TASK ITEM
A complete response lists each line of the data below that includes the word "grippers".

• • • • •

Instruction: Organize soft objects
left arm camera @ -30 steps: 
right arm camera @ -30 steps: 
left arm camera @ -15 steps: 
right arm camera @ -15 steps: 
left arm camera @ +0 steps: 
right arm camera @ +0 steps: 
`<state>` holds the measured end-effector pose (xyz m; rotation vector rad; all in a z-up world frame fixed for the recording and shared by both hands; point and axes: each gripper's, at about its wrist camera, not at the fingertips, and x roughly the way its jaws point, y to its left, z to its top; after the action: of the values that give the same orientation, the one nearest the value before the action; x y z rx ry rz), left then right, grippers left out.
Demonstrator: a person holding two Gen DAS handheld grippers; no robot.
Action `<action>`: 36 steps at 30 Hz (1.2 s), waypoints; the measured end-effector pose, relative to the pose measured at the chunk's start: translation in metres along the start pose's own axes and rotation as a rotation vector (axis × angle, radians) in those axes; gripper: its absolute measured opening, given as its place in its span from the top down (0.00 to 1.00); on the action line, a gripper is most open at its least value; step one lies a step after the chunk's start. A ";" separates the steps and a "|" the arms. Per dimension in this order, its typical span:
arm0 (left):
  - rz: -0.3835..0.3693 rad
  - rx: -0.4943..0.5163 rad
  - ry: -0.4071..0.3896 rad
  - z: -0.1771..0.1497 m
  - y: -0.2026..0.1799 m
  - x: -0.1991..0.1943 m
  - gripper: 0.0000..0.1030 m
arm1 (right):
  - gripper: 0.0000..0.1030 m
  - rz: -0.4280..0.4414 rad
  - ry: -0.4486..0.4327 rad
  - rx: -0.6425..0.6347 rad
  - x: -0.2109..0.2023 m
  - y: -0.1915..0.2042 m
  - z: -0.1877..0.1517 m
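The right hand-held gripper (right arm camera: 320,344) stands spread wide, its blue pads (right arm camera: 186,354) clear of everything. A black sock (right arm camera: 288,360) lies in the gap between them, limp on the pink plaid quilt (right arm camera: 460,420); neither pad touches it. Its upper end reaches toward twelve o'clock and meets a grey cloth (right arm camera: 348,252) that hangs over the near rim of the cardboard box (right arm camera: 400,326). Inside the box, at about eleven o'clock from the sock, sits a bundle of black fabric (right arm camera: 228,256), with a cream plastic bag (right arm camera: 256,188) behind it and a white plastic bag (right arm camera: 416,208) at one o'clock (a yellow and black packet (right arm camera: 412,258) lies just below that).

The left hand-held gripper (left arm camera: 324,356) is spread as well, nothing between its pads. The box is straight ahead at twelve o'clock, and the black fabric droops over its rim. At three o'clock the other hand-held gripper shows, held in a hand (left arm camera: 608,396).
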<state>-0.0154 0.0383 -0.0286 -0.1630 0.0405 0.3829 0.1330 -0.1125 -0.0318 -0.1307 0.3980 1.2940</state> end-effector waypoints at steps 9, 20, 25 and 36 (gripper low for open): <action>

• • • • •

TASK ANSWER
`<state>` holds the measured end-effector pose (xyz m; rotation vector rad; all in a z-up world frame fixed for the recording and shared by both hands; point and axes: each gripper's, at about its wrist camera, not at the fingertips, and x roughly the way its jaws point, y to its left, z to its top; after the action: of the values that give the same orientation, the one nearest the value before the action; x y z rx ry rz), left then right, grippers left out.
Demonstrator: a person holding two Gen DAS handheld grippers; no robot.

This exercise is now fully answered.